Les dirigeants ne se demandent plus si l’intelligence artificielle a sa place dans l’expérience client. Ils cherchent désormais à déterminer où elle crée le plus de valeur, comment l’encadrer et comment s’assurer qu’elle génère des bénéfices tout au long du parcours client, plutôt qu’à un seul point de contact.

L’enjeu est loin d’être théorique. Selon le rapport État des lieux de l’expérience client 2025, 82 % des consommateurs dans le monde estiment qu’une entreprise ne vaut que par la qualité du service qu’elle délivre.

Bien plus qu’un simple indicateur d’expérience client (CX), ce chiffre en dit long sur la façon dont les consommateurs perçoivent une marque.

Les consommateurs se montrent de plus en plus réceptifs aux interactions enrichies par l’IA, à condition que son utilisation soit responsable et transparente. Ainsi, 64 % d’entre eux estiment que l’IA améliorera la qualité et la rapidité du service client au cours des deux à trois prochaines années, tandis que 62 % s’attendent à des expériences plus personnalisées. Parallèlement, 88 % considèrent qu’ils ont le droit de savoir lorsqu’ils interagissent avec un agent virtuel, toujours selon le rapport Genesys.

Que faut-il en conclure pour les dirigeants en pleine planification de leur stratégie IA ?

Qu’une fonctionnalité d’IA, à elle seule, ne constitue pas une stratégie. Et qu’un cas d’usage isolé ne peut répondre aux attentes des clients, dont le parcours s’étend désormais de la découverte à l’achat, puis à l’onboarding, au service, à la fidélisation et à la recommandation.

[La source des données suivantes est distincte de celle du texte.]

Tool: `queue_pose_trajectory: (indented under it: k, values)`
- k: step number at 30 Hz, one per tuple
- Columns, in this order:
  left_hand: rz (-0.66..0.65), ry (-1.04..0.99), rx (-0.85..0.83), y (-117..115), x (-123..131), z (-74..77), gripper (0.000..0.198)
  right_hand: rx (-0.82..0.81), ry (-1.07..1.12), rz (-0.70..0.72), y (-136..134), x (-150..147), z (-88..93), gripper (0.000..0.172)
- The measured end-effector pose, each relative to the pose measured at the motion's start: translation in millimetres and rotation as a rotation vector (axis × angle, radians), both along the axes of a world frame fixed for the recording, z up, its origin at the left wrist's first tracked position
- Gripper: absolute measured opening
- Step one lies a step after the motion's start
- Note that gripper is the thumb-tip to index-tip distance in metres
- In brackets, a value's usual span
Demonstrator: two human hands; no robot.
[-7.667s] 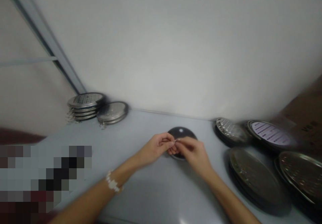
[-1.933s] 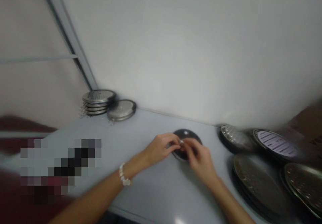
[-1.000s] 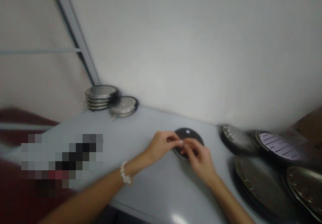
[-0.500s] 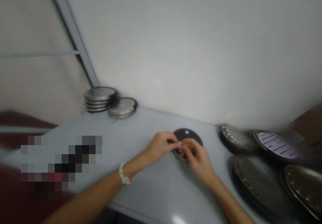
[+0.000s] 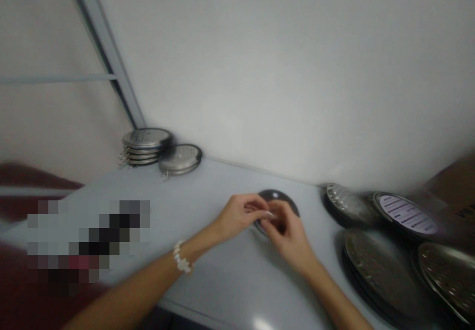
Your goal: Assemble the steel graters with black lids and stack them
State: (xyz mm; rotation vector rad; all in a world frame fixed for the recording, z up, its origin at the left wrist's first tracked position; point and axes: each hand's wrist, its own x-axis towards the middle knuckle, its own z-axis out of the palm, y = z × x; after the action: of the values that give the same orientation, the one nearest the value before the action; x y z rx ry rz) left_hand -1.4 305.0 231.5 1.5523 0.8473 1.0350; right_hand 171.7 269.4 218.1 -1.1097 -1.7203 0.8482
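Observation:
My left hand [image 5: 239,215] and my right hand [image 5: 287,233] meet fingertip to fingertip over a small dark round lid [image 5: 276,201] that lies on the pale grey table [image 5: 208,251]. Both hands are closed in a pinch on a tiny pale part between the fingertips, too small to name. A white bead bracelet [image 5: 180,259] sits on my left wrist. The near half of the dark lid is hidden behind my fingers.
A stack of perforated metal discs [image 5: 146,145] and one separate perforated disc [image 5: 180,158] stand at the back left by the wall. Larger metal discs [image 5: 382,270] and one with a printed label [image 5: 406,212] crowd the right. A pixelated patch covers the left.
Both hands have stayed pinched together over the dark lid, with only small finger shifts. The camera has swung slightly.

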Motion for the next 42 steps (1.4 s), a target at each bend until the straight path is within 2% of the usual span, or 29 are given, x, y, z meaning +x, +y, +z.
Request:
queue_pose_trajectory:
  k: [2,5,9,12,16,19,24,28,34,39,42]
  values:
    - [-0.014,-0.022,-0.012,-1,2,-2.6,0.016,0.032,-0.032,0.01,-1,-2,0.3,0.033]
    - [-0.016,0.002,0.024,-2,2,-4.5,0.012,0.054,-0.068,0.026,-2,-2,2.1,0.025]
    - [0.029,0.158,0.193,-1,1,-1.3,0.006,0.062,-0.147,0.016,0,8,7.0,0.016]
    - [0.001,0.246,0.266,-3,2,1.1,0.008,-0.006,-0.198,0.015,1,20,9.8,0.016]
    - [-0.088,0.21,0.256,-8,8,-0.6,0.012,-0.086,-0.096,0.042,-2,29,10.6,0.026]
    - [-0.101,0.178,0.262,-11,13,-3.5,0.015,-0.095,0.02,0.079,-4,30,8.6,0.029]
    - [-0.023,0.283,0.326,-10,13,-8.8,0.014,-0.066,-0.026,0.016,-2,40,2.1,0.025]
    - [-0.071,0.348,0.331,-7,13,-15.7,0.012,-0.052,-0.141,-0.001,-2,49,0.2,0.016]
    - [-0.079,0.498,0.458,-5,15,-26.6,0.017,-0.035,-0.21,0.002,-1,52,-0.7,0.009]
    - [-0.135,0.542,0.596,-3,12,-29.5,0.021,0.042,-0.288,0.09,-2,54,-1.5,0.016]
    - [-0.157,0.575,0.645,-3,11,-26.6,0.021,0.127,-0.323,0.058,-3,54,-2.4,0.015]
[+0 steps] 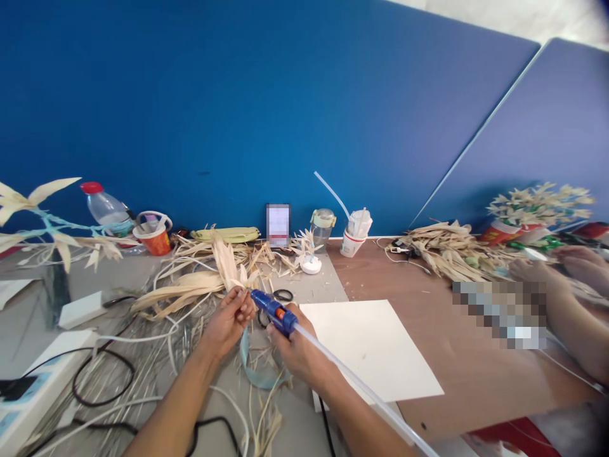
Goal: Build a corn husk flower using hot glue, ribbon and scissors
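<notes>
My right hand (295, 336) is wrapped around a blue hot glue gun (273, 310), with a long translucent glue stick (366, 395) running out of its back toward my forearm. The gun's nozzle end points left, close by my left fingertips. My left hand (233, 315) is closed in a pinch on a pale corn husk piece (245, 277), whose petal-like tips show just above the fingers. Dried corn husks (183, 289) lie directly behind that hand. A light blue ribbon (252, 371) curls on the table between my forearms.
A white sheet (375, 355) lies right of my right hand. Behind stand a phone (278, 223), a husk flower on a white base (311, 264), a jar (322, 230) and a paper cup (353, 242). Cables and a power strip (47, 387) lie left. Another person's hands (547, 279) are at right.
</notes>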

L’effet multiplicateur d’une IA connectée

Pour comprendre concrètement l’apport de l’IA dans l’expérience client, il faut raisonner en termes d’effet cumulatif. Lorsque les capacités d’IA s’appuient sur une plateforme unifiée, chaque couche vient renforcer la suivante. Et lorsque l’IA fonctionne comme un système connecté plutôt que comme une juxtaposition d’outils isolés, les organisations peuvent :

  • Anticiper les intentions des clients avant que les points de friction ne s’accumulent.
  • Automatiser les interactions de routine afin de réserver l’expertise humaine aux situations à plus forte valeur ajoutée.
  • Acheminer les conversations complexes vers les bonnes ressources avec davantage de précision.
  • Aider les conseillers à gagner en efficacité grâce à des recommandations intelligentes.
  • Améliorer en continu les performances grâce à une vision unifiée des données et des interactions.

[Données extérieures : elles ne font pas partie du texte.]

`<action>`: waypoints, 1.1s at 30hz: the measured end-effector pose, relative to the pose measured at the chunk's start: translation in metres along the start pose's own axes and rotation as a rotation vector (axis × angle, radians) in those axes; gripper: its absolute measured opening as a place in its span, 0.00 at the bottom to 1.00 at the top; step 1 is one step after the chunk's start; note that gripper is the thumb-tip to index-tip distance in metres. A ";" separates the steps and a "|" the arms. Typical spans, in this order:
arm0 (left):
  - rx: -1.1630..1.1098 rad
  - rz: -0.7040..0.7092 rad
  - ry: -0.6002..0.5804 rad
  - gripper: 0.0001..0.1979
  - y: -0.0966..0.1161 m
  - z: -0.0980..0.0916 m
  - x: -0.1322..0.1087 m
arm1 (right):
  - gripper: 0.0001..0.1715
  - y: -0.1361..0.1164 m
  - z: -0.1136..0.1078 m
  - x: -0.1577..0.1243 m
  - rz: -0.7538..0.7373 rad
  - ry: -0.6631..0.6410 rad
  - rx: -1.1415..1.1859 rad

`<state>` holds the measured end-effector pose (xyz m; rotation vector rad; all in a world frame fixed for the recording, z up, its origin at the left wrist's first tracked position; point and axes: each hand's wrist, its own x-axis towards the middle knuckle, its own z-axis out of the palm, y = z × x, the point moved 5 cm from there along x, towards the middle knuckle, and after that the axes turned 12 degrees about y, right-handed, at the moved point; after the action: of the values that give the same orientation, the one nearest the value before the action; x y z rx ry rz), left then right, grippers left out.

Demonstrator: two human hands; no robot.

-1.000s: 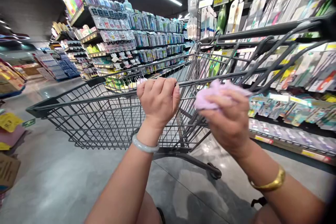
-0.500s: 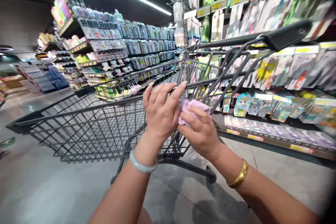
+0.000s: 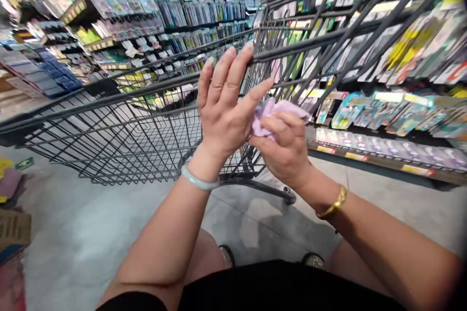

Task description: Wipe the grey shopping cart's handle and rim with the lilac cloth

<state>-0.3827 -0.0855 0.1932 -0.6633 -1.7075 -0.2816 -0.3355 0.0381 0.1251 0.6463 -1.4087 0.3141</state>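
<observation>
A dark wire shopping cart stands side-on in front of me. My left hand, with a pale bangle at the wrist, is open at the cart's side, its fingers pointing up and apart near the upper rail. Bunched in my right hand is a light purple cloth, against the cart's rear bars just beside my left palm. The fingers of the right hand curl over the cloth and cover part of it. Whether the left palm touches the rail is hidden.
Shelves of hanging packaged goods rise close on the right. Another stocked rack stands behind the cart. A cardboard box sits on the floor at the left edge. A cart wheel rests on the grey floor beyond my feet.
The view has tipped downward, so my feet and lap show and the cart sits higher. My left fingers have straightened and spread. The right hand keeps the cloth.
</observation>
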 end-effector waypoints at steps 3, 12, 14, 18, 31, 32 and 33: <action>-0.044 0.024 -0.012 0.21 -0.002 0.006 -0.013 | 0.07 0.001 -0.001 -0.004 -0.103 -0.090 0.031; -0.151 -0.063 -0.097 0.23 -0.006 0.012 -0.031 | 0.06 0.045 -0.018 0.025 -0.044 0.094 -0.170; -0.134 -0.008 -0.048 0.24 -0.007 0.012 -0.031 | 0.06 0.018 -0.002 -0.003 -0.134 0.049 -0.090; -0.119 0.040 0.009 0.24 -0.011 0.014 -0.032 | 0.08 -0.018 0.023 -0.045 -0.154 -0.201 -0.037; -0.091 0.028 0.012 0.23 -0.007 0.009 -0.031 | 0.07 0.007 0.006 -0.026 -0.134 -0.076 0.016; -0.109 0.024 0.020 0.22 -0.008 0.009 -0.031 | 0.06 -0.008 0.012 -0.041 -0.171 -0.112 0.049; -0.129 -0.001 0.009 0.20 -0.010 0.010 -0.032 | 0.06 -0.023 0.019 -0.054 -0.214 -0.171 0.099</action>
<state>-0.3934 -0.0971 0.1622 -0.7542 -1.6917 -0.3974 -0.3464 0.0178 0.0678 0.9150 -1.4777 0.1626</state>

C’est pourquoi les responsables CX font de la modernisation de leur plateforme une priorité au même titre que l’adoption de l’IA. Parmi les principaux chantiers engagés par les entreprises, le rapport État des lieux de l’expérience client 2025 met notamment en avant l’amélioration de la qualité des données, l’intégration des systèmes au sein d’une plateforme CX et le développement de capacités d’IA telles que la compréhension du langage naturel ou les stratégies d’agents virtuels.

La différence entre une simple automatisation et une véritable transformation réside dans l’orchestration.

Dans l’industrie, automatiser une étape d’une chaîne de production permet d’améliorer la productivité à la marge. En revanche, lorsque chaque étape est connectée et synchronisée, les gains de rendement changent d’échelle.

La transformation de l’expérience client obéit à la même logique. Un agent virtuel, à lui seul, améliore le taux de résolution automatisée. Le routage prédictif améliore l’affectation des interactions. Un copilote pour les conseillers réduit le temps de traitement.

Mais lorsque ces capacités fonctionnent en synergie tout au long du parcours client, leurs effets se renforcent mutuellement. La valeur créée par l’IA ne s’additionne plus : elle se multiplie.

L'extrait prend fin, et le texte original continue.